1803 Charles Derosne, pharmacien et industriel français est le premier à isoler un alcali végétal en extrayant de l'opium un mélange de narcotine et de morphine. Mais il attribue la nature alcaline de sont extrait à des résidus de préparation.
1804 Armand Seguin rapporte avoir trouvé un procédé de préparation de la morphine, mais il ne publie ses résultats qu'en 1814.
1805 En Westphalie, un assistant en pharmacie, Friedrich Sertürner, reconnaît la nature alcaline du principe somnifère de l'opium. Une dizaine d'années plus tard, il le nommera morphium en référence à Morphée, divinité des rêves dans la Grèce antique. Passées inaperçues à l'époque, ces découvertes faites en France et en Allemagne ne sont reconnues qu'en 1817, avec la preuve apportée par Sertürner que la morphine réagit avec l'acide pour former un sel.
1817-1820 Deux pharmaciens français, Pelletier et Caventou, découvrent une impressionnante série de composés actifs : caféine, émétine (de l'ipéca), strychnine (de la noix vomique), quinine et cinchonine (de l'écorce de quinquina).
1819 Le terme "alcaloïde" est créé par un pharmacien de Halle, Whilhelm Meissner (1792-1853).
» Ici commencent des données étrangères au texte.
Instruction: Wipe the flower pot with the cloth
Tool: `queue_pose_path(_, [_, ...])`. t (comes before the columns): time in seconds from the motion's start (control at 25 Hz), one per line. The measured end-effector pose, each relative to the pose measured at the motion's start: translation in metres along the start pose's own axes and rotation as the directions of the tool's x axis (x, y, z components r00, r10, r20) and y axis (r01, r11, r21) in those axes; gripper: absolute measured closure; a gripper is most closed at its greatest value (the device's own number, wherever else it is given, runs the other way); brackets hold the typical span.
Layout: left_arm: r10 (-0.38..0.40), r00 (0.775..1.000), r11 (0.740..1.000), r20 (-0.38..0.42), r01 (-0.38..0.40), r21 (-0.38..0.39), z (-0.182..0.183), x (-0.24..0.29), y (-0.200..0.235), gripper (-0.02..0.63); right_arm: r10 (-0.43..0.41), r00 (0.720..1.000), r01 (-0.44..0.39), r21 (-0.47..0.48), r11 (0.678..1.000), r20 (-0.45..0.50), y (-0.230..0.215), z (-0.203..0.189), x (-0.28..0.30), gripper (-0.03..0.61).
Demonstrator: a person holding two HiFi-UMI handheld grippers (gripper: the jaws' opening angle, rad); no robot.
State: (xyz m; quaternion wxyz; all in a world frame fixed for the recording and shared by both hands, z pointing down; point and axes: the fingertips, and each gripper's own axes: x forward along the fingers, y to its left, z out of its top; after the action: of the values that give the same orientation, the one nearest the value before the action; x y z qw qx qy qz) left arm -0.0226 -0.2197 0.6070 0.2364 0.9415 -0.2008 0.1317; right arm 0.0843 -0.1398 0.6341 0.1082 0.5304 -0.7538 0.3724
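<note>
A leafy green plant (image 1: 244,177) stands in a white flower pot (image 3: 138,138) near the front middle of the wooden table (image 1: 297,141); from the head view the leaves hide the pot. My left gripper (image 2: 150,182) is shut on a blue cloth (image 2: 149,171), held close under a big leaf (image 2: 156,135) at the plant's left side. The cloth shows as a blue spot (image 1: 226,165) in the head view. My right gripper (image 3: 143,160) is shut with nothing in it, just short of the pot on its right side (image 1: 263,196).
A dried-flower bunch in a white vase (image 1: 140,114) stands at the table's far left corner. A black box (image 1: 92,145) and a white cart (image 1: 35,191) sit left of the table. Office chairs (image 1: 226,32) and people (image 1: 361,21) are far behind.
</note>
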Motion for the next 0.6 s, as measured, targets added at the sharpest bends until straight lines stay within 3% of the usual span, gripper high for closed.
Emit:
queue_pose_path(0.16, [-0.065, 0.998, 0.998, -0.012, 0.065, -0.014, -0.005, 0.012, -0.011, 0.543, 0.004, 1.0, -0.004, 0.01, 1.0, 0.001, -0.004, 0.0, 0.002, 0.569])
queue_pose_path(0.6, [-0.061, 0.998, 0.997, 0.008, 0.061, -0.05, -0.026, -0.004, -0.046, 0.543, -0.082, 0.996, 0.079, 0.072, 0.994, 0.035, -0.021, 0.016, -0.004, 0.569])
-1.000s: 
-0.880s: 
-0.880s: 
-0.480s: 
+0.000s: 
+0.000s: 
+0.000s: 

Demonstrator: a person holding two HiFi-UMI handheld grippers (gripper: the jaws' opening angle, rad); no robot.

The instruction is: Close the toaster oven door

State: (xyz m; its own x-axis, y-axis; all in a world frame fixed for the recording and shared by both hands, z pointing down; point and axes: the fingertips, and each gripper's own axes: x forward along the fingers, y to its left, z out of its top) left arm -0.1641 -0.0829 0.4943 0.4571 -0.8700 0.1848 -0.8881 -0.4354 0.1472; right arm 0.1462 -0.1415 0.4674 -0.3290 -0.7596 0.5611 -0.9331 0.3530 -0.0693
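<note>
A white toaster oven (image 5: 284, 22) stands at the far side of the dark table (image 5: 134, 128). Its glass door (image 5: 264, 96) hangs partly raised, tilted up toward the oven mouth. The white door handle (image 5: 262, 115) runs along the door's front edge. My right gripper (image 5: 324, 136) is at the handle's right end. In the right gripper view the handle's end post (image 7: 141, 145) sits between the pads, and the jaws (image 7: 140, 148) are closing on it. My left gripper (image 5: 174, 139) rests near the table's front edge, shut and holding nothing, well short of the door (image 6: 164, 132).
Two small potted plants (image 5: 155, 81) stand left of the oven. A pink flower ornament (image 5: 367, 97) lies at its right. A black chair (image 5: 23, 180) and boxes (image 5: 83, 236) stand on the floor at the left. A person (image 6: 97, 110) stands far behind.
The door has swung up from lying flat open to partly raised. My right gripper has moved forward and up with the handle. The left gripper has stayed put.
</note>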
1870 l'élucidation des structures chimiques des alcaloïdes débute seulement avec celle de la plus simple, la coniine, par Schiff, et certains ne révèleront leur structure qu'à la fin du XXe siècle. Maurice-Marie Janot et ses élèves en isoleront, analyseront et synthétiseront plus d'une centaine, dont en 1953, la structure de la corynanthéine, étape majeure dans le progrès de la chimie des alcaloîdes.